▶ **TASK INSTRUCTIONS**: All the data that follows should be repeated exactly, without a single picture.

▶ **DATA EXTRACT**:
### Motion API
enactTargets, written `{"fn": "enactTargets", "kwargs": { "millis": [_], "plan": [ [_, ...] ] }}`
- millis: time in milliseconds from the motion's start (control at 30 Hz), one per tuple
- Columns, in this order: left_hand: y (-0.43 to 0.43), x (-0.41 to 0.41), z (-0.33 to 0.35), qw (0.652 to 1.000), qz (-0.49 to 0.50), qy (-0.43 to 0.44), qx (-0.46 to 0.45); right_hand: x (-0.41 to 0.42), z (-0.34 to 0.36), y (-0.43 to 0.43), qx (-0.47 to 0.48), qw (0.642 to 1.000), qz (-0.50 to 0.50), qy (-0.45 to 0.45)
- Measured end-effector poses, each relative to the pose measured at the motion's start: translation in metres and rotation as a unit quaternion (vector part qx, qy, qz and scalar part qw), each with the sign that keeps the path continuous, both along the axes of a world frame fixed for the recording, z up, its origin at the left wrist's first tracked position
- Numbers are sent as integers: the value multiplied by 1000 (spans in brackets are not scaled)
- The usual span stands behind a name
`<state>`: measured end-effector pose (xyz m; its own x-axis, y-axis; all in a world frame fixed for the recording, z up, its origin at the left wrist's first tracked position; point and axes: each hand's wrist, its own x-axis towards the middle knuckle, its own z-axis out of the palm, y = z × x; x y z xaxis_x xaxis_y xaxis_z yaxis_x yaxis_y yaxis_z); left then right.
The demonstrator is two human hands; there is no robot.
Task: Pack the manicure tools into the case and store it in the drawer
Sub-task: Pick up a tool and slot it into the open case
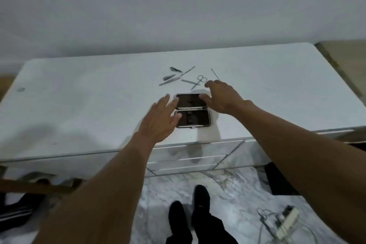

▶ **EXERCISE ANSWER**:
### Motion API
enactTargets, written `{"fn": "enactTargets", "kwargs": { "millis": [_], "plan": [ [_, ...] ] }}`
- millis: time in milliseconds from the motion's start (control at 30 Hz), one per tuple
- Columns, in this order: left_hand: y (-0.43 to 0.43), x (-0.41 to 0.41), z (-0.33 to 0.35), qw (0.652 to 1.000), qz (-0.49 to 0.50), qy (-0.43 to 0.44), qx (-0.46 to 0.45); right_hand: x (-0.41 to 0.42), z (-0.34 to 0.36), y (-0.43 to 0.43), qx (-0.47 to 0.48), qw (0.642 to 1.000), qz (-0.50 to 0.50), qy (-0.45 to 0.45)
- Measured end-effector poses, each relative to the pose measured at the motion's start: translation in metres and rotation as a unit quaternion (vector part qx, qy, qz and scalar part qw), each with the sign that keeps the path continuous, both along the axes of a world frame fixed for the recording, z up, its origin at the left wrist's first tracked position
- Numbers are sent as integers: the value multiplied by 1000 (spans in brackets are not scaled)
- The usual span stands behind a name
`<state>`: measured end-effector pose (xyz m; its own x-axis, y-axis; all in a world frame fixed for the recording, z up, its origin at the left wrist's first tracked position; point and axes: each hand's wrist, its own x-axis towards the middle knuckle, its own z-axis out of the palm, y = z × x; x y z xaxis_x xaxis_y xaxis_z yaxis_x yaxis_y yaxis_z); left then right.
The demonstrator is two human hands; there is no robot.
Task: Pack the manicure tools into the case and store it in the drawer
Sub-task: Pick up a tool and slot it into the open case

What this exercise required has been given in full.